* Assignment *
Go through the records, and copy each line in which the string "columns" is present.

********

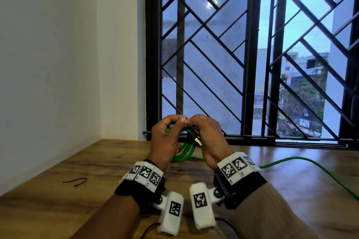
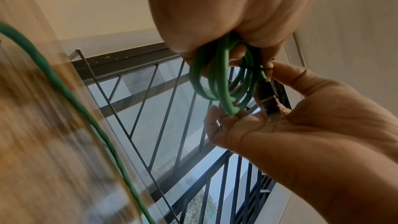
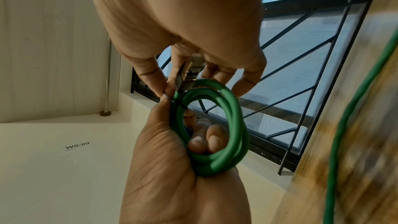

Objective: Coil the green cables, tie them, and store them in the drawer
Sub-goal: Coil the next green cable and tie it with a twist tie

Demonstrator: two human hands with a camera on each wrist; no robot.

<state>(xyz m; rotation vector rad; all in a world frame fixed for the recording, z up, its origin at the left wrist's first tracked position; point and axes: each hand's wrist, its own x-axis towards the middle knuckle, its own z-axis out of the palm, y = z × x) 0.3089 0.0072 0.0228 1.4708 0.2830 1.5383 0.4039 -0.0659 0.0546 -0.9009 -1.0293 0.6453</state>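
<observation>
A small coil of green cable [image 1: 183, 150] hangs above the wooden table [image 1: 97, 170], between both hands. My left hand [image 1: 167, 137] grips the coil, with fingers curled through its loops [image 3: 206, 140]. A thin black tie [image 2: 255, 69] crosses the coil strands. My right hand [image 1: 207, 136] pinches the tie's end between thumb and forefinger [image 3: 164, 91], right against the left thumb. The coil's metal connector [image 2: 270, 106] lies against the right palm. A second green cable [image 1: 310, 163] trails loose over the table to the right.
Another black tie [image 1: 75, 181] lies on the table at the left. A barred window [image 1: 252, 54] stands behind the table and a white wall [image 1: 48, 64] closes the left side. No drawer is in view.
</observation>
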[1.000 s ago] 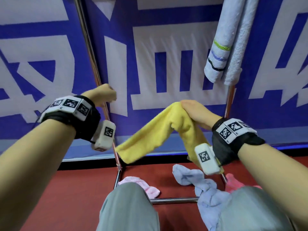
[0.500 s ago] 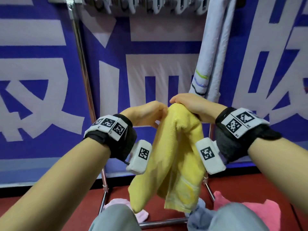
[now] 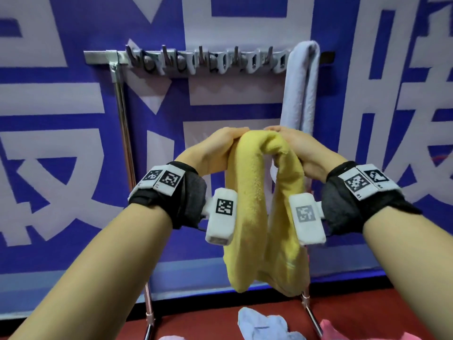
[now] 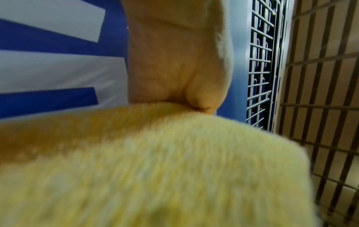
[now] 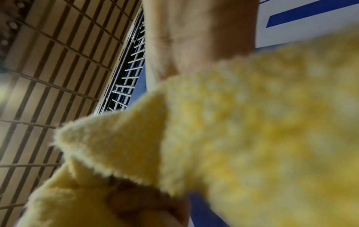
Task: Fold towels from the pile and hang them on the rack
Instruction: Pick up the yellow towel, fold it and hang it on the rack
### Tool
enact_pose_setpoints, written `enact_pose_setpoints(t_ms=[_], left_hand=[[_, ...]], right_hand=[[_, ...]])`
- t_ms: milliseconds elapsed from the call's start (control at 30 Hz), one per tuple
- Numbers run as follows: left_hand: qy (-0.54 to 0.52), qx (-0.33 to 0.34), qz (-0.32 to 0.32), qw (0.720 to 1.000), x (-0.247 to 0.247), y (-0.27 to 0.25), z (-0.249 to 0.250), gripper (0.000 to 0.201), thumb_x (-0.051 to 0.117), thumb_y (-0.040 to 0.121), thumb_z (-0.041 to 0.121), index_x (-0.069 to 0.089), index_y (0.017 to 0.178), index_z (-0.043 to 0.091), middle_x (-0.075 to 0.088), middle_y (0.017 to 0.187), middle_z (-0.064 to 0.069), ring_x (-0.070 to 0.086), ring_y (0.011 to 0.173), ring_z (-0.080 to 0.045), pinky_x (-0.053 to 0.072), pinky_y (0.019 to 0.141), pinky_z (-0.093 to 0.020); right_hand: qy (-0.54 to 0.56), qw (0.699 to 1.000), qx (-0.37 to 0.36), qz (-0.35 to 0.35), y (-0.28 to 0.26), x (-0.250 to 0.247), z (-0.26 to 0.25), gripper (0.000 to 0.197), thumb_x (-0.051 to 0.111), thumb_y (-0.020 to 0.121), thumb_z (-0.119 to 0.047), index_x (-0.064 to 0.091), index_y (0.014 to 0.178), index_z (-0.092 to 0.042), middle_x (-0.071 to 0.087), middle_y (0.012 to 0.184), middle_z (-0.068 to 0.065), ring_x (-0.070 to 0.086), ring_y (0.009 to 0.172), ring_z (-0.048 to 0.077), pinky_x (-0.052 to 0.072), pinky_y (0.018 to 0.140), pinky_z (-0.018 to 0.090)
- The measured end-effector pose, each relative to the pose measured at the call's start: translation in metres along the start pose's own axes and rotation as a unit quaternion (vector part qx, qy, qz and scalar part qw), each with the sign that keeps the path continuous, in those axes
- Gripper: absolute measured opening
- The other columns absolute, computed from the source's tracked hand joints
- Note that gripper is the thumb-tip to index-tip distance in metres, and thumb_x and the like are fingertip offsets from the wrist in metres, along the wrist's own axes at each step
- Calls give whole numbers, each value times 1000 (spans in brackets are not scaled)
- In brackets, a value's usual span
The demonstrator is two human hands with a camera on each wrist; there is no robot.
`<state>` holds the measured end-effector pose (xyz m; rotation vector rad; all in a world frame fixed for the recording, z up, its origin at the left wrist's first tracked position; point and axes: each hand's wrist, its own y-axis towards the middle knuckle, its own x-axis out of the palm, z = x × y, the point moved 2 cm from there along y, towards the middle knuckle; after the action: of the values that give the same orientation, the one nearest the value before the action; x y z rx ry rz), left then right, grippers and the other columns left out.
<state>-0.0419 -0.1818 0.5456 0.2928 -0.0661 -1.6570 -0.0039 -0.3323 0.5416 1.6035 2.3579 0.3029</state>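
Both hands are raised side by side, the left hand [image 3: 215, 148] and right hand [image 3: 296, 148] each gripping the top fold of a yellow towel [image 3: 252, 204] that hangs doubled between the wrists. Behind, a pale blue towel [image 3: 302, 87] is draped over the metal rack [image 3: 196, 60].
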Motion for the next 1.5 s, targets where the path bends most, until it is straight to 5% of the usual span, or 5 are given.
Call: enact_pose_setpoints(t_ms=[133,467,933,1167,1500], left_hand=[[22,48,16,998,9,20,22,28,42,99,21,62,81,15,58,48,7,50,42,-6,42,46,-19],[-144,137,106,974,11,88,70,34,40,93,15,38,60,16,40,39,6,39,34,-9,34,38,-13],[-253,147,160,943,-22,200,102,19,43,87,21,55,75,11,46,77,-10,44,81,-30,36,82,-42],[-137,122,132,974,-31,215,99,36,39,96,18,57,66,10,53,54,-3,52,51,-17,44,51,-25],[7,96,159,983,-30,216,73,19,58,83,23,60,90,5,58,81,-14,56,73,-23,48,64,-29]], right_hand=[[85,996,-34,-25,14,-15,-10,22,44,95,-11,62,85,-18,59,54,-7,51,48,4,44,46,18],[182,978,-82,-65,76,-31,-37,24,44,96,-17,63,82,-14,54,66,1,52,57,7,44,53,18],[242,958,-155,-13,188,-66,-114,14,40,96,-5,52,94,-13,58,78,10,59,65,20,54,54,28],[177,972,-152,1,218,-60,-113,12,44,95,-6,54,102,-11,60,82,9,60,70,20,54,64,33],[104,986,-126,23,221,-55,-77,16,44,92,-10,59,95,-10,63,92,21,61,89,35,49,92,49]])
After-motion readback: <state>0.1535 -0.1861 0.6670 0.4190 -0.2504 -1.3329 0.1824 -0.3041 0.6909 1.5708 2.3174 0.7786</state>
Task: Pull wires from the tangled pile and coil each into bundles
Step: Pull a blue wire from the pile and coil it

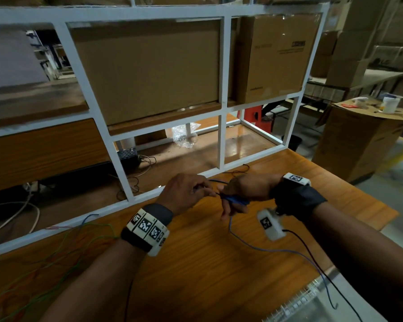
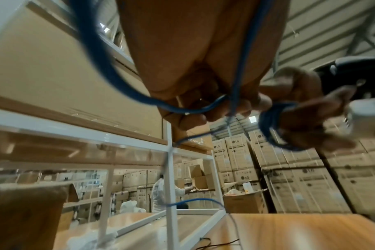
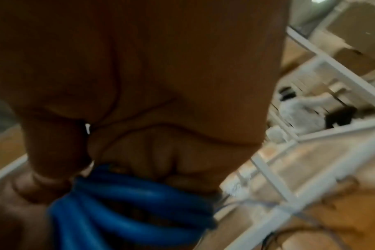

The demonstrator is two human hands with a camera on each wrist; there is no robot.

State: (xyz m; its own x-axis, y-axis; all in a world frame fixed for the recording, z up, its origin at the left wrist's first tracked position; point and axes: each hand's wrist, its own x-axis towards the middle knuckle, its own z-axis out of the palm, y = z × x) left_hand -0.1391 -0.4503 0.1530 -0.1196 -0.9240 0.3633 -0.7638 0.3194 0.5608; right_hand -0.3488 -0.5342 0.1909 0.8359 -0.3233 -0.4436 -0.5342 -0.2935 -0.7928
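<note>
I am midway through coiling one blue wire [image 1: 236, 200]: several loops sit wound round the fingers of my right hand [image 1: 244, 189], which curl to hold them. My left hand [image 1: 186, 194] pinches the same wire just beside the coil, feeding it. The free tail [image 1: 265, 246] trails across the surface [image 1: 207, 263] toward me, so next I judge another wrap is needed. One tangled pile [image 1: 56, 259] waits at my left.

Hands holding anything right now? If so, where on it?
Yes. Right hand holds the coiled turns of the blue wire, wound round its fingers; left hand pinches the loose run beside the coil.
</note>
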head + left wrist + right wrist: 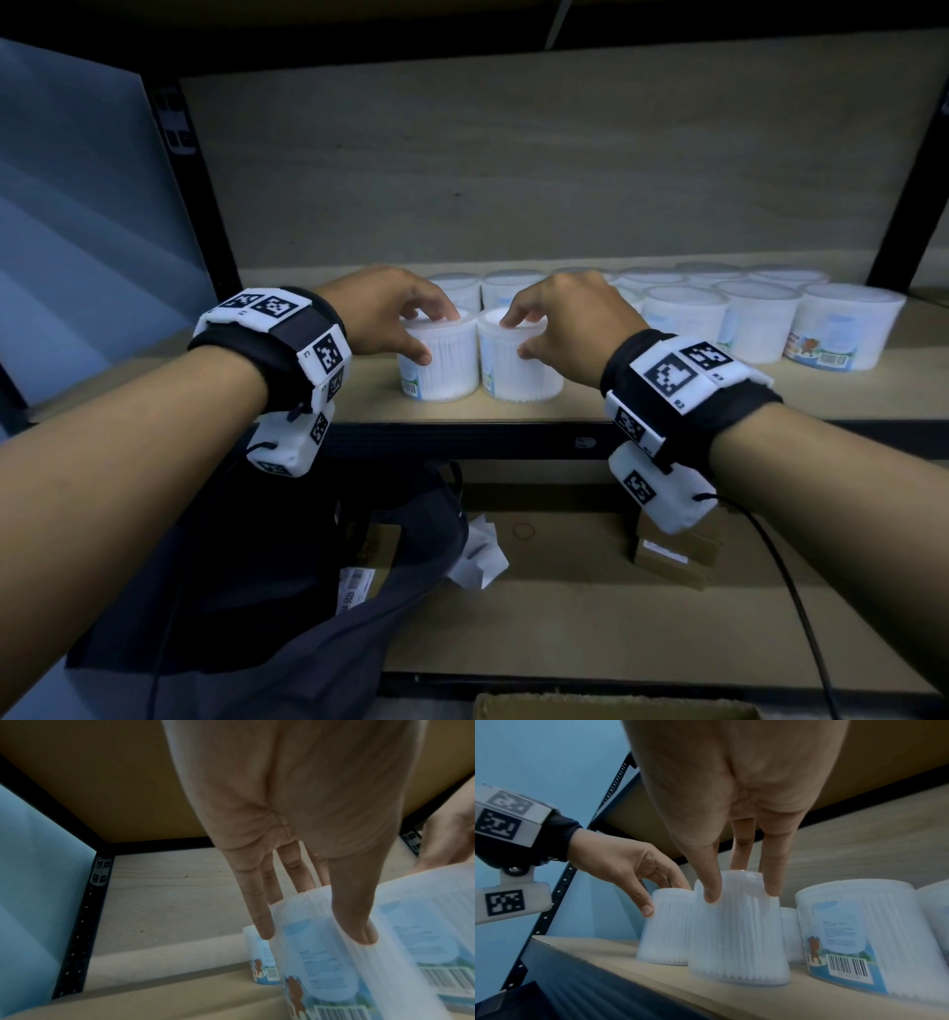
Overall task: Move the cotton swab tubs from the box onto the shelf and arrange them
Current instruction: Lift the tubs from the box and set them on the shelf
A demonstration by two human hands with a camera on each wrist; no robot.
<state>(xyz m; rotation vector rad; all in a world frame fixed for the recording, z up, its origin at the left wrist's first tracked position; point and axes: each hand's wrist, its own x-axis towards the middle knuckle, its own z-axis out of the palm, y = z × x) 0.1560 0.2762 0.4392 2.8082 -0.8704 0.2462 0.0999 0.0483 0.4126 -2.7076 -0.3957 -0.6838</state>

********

* Task solution *
- The other columns absolute, computed from the source's tracked hand joints
`<state>` holds the measured end-effector pose (xyz m; rotation vector rad; all in a world frame fixed for the recording, z up, its origin at the left wrist's first tracked position; point and axes: each hand's wrist, its own y-axis towards the middle knuckle, its own x-axis out of the palm, z = x × y, the point moved 2 cm from there along y, towards the middle knuckle; after the action: of the values that give the same orientation, the one nearest the value before the action; x y z rx ry rz), left then right, grippers and the other columns left out.

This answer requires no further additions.